ECLI:NL:GHDHA:2019:650

Gerechtshof Den Haag

Datum uitspraak
21 februari 2019
Publicatiedatum
28 maart 2019
Zaaknummer
22-003412-18
Instantie
Gerechtshof Den Haag
Type
Uitspraak
Rechtsgebied
Strafrecht
Procedures
  • Hoger beroep
Vindplaatsen
  • Rechtspraak.nl
AI samenvatting door LexboostAutomatisch gegenereerd

Nietigheid van de dagvaarding in hoger beroep wegens gebrek aan betekening aan de verdachte

In deze zaak heeft het Gerechtshof Den Haag op 21 februari 2019 uitspraak gedaan in hoger beroep tegen een vonnis van de politierechter in de rechtbank Den Haag. De verdachte, geboren in Roemenië in 1987 en thans zonder bekende vaste woon- of verblijfplaats in Nederland, was niet verschenen ter terechtzitting in hoger beroep. De zaak betreft de geldigheid van de dagvaarding in hoger beroep. Het hof heeft vastgesteld dat de dagvaarding niet aan het adres van de verdachte is betekend, ondanks dat er een feitelijke woon- of verblijfplaats in Nederland bekend was. Dit adres was eerder door de verdachte opgegeven tijdens de eerste aanleg. Het hof concludeert dat de dagvaarding nietig moet worden verklaard, omdat de verdachte niet op de hoogte was van de zitting en er geen omstandigheden zijn die erop wijzen dat hij voorafgaand aan de zitting op de hoogte was van de dagvaarding.
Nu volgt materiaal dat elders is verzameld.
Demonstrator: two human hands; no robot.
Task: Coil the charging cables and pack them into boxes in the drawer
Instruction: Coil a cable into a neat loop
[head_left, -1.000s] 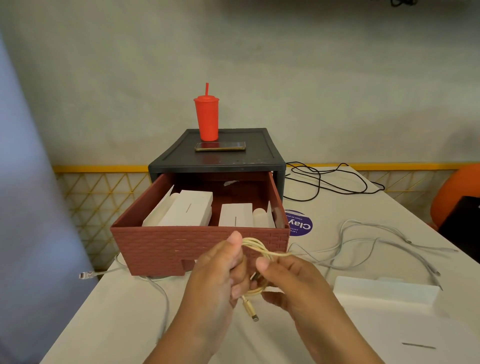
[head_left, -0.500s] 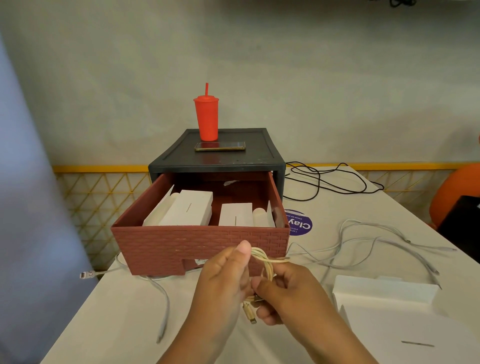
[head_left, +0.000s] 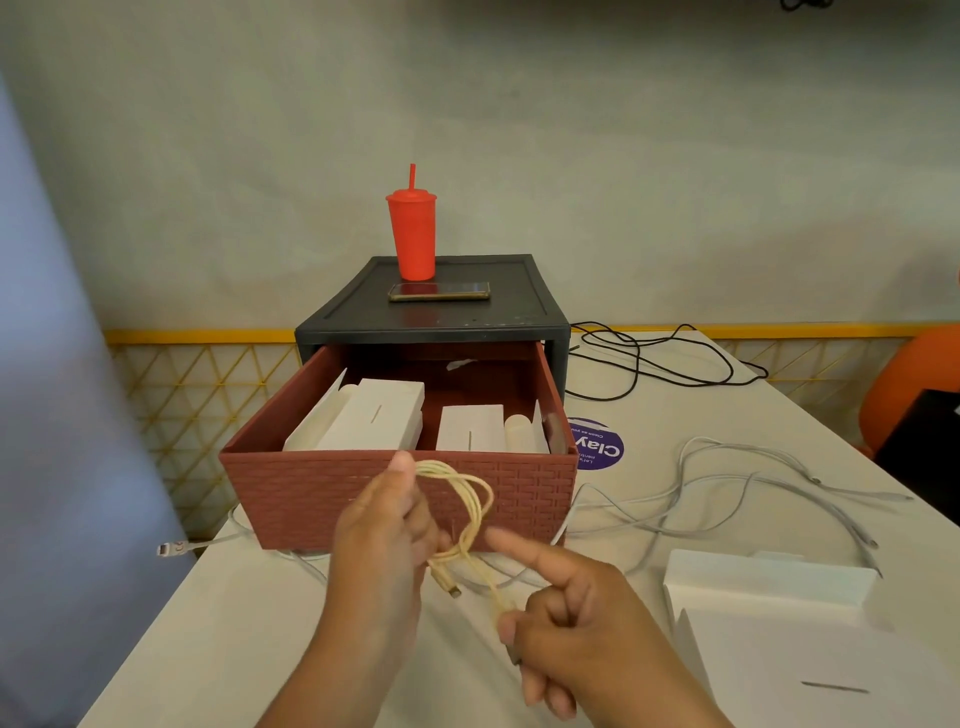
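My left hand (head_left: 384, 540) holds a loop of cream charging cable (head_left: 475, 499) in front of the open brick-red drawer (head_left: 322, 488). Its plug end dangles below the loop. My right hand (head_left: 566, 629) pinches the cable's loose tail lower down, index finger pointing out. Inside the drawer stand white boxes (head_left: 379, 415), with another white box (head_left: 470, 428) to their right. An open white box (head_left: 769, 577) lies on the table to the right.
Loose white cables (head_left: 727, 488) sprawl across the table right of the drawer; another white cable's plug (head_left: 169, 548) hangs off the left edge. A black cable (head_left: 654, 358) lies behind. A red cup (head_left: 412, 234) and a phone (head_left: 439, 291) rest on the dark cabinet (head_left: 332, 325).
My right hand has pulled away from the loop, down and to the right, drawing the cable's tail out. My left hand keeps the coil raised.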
De beslissing van het hof is dat de dagvaarding in hoger beroep nietig wordt verklaard.

Uitspraak

Rolnummer: 22-003412-18
Parketnummer: 09-165880-18
Datum uitspraak: 21 februari 2019
VERSTEK

Gerechtshof Den Haag

meervoudige kamer voor strafzaken

Arrest

gewezen op het hoger beroep tegen het vonnis van de politierechter in de rechtbank Den Haag van 23 augustus 2018 in de strafzaak tegen de verdachte:

[verdachte],

geboren te [geboorteplaats] (Roemenië) op [geboortejaar] 1987,
thans zonder bekende vaste woon- of verblijfplaats hier te lande,
ter terechtzitting in eerste aanleg opgegeven [verblijfplaats].
Geldigheid van de dagvaarding in hoger beroep
Ter terechtzitting in hoger beroep van 21 februari 2019 is de verdachte niet verschenen en niet is gebleken dat zich anderszins een omstandigheid heeft voorgedaan waaruit voortvloeit dat de verdachte moet worden geacht tevoren met deze dag bekend te zijn. Uit de stukken blijkt voorts dat van de verdachte een feitelijke woon- of verblijfplaats in Nederland bekend was, namelijk het door de verdachte ter terechtzitting in eerste aanleg opgegeven adres [adres].
Niet valt uit te sluiten dat dit nog immer de woon- of verblijfplaats van de verdachte in Nederland is en voornoemd adres heeft naar het oordeel van het hof te gelden als woon- of verblijfplaats in de zin van artikel 588, eerste lid, onder b, 2°, van het Wetboek van Strafvordering. Nu de dagvaarding om ter terechtzitting in hoger beroep van 21 februari 2019 te verschijnen niet aan dit adres is betekend, dient die dagvaarding, nu de verdachte niet ter terechtzitting in hoger beroep is verschenen, nietig te worden verklaard.

BESLISSING

Het hof:
Verklaart de dagvaarding in hoger beroep nietig.
Dit arrest is gewezen door mr. Chr.A. Baardman,
mr. R.J. de Bruijn en mr. W.M. Limborgh, in bijzijn van de griffier mr. M.J.J. van den Broek.
Het is uitgesproken op de openbare terechtzitting van het hof van 21 februari 2019.